• **TASK PROMPT**:
The lines from the start of the data through the line containing "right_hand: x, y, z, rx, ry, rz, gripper" are to be reproduced exactly, both ends included.
▼
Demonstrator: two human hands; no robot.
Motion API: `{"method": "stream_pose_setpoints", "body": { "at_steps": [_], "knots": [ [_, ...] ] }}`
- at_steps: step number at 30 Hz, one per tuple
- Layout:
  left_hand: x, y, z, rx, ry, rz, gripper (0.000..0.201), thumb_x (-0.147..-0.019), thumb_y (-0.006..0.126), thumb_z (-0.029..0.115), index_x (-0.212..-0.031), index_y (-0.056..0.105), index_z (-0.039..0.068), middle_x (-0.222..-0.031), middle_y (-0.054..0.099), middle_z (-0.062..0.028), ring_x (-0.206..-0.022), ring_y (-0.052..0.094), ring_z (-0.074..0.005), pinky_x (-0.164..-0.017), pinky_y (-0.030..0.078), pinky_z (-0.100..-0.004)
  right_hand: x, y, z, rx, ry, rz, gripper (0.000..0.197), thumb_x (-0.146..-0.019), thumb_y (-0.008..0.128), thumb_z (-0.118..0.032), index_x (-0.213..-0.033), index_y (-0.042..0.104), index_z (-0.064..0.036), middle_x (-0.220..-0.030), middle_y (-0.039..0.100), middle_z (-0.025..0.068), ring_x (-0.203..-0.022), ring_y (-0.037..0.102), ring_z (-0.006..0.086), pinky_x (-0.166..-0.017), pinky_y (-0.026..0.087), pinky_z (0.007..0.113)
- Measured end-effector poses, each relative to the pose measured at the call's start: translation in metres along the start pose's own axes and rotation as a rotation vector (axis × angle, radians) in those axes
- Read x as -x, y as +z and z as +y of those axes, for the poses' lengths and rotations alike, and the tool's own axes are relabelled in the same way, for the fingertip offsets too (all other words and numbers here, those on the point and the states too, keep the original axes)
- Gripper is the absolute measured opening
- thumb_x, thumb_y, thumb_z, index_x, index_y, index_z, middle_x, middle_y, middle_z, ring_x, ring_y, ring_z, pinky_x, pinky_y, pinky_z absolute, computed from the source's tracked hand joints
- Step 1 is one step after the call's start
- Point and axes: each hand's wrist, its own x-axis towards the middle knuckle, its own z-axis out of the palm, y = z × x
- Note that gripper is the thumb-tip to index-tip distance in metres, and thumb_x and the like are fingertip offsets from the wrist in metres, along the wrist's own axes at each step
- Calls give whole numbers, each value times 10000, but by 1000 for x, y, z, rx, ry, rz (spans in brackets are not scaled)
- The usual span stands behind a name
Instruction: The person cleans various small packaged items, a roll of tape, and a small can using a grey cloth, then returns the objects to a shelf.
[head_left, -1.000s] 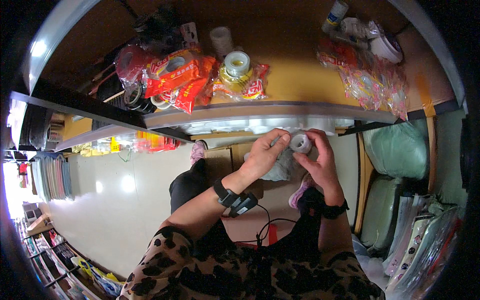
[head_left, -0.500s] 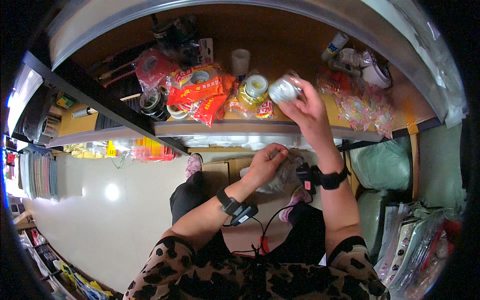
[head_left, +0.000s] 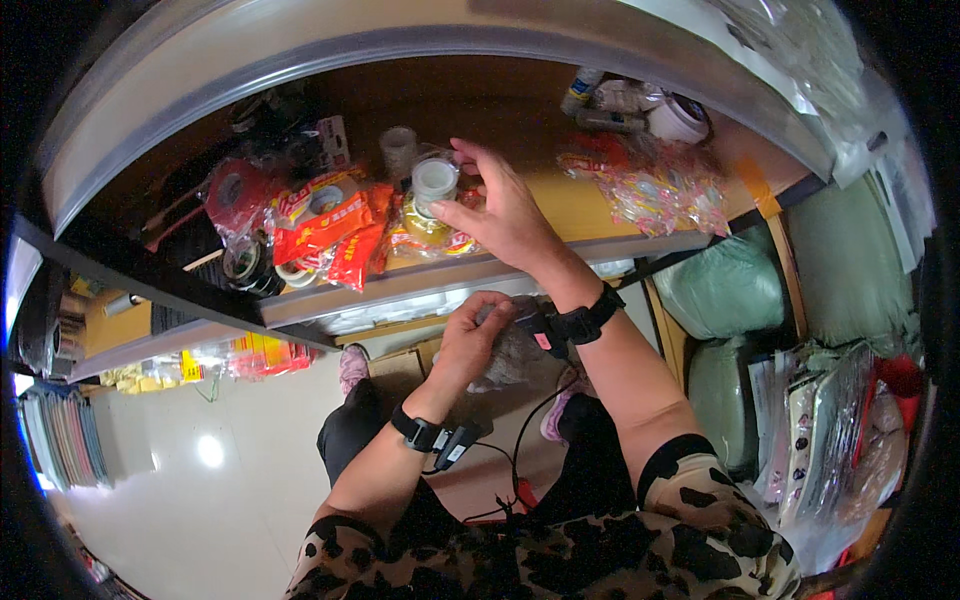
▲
• **RESULT FOR THIS TASK**:
Demonstrator: two human hands; no robot.
Motion API: `{"method": "stream_pose_setpoints", "body": { "at_steps": [_], "knots": [ [_, ...] ] }}`
- at_steps: step number at 30 Hz, one per tuple
- Layout:
  left_hand: x, y, z, rx, ry, rz, gripper (0.000..0.201), thumb_x (-0.147..-0.019), thumb_y (-0.006..0.126), thumb_z (-0.029..0.115), index_x (-0.212..-0.031), index_y (-0.056..0.105), index_z (-0.039..0.068), middle_x (-0.222..-0.031), middle_y (-0.054..0.099), middle_z (-0.062..0.028), ring_x (-0.206..-0.022), ring_y (-0.052..0.094), ring_z (-0.074..0.005), pinky_x (-0.164..-0.017), pinky_y (-0.030..0.078), pinky_z (-0.100..-0.004)
  right_hand: x, y, z, rx, ry, rz, gripper (0.000..0.197), thumb_x (-0.146..-0.019), thumb_y (-0.008..0.128), thumb_z (-0.118..0.032), index_x (-0.213..-0.033), index_y (-0.042..0.104), index_z (-0.064..0.036), middle_x (-0.220..-0.030), middle_y (-0.039..0.100), middle_z (-0.025..0.068), ring_x (-0.203..-0.022), ring_y (-0.037..0.102), ring_z (-0.006..0.086), pinky_x (-0.166..-0.017), pinky_y (-0.026..0.087), pinky_z (0.007..0.113)

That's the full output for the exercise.